Technical Analysis: Like graphic analysis, the technical analyst does not need to know what the company does. What matters to him is seeing the price movement. So, this analyst is, first and foremost, a statistician. He tries to use mathematical models, means, indices of force, to try to predict the next movements of prices. He analyzes the whole series of prices and, through the theory of probability, statistics or econometrics, comes to conclusions about the most probable movements of an action. It’s also a good way to see things in the short term.
Risks of speculation about the valuation of the share
Volatility is the word. Volatility is a measure of how things change. If a price varies a lot over time, we say that this thing is very volatile. If the price stays there, without many emotions, we say that the thing has low volatility.
The risk lives there. If you want to speculate about the price of a stock, prepare to have to deal with the volatility. It is not necessarily bad, it only increases your risk. That is: your chances of losing increase, but your chances of winning as well.
And this volatility is influenced by a number of factors: the country’s political climate, the price of international commodities (such as oil and iron), economic scenario, last-minute decisions made by the company, central bank decisions, disclosure of above or below results of expected, rumors, bubbles …
Thus, the investor operating in the short term should be more attentive to the news and have good sources of information.
But all this also depends on the technique used. As we saw earlier, graphical and technical analysis do not care much about this flow of news in your routine.

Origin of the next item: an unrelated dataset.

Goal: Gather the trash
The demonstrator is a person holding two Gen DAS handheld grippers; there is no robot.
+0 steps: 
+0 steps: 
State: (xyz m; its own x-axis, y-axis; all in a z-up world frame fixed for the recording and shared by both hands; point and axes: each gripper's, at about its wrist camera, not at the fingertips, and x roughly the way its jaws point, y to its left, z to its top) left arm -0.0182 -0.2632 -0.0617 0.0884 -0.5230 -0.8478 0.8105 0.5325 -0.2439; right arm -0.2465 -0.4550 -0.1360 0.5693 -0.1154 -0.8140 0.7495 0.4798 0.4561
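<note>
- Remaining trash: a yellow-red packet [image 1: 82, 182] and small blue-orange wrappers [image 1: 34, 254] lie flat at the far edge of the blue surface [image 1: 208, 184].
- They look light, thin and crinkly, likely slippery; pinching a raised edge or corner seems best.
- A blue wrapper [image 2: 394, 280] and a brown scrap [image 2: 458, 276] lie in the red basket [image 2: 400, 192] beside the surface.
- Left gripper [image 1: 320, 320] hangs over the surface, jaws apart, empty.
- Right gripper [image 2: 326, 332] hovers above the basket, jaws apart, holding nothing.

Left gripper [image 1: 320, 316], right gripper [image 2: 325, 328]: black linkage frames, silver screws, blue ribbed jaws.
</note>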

The point here is that the risks can be substantially greater, and the investor should be aware of some points:
- an initial strategy and respect it, not to be taken by the emotion of the moment
- be aware of opportunities and select good sources of information
- mistrust of miracle solutions
- invest what he knows he can lose
That is, do not apply the savings to your daughter’s university in a risky operation. As Grandma would say, do not put all the eggs in the same basket. Diversify your investments.
Leaving for practice!
“What a long post!” Yeah, and today I just told you some ways to make money from stocks. Next week there’s more, and now that you know better what stocks are for, I’ll finally show you how to buy one.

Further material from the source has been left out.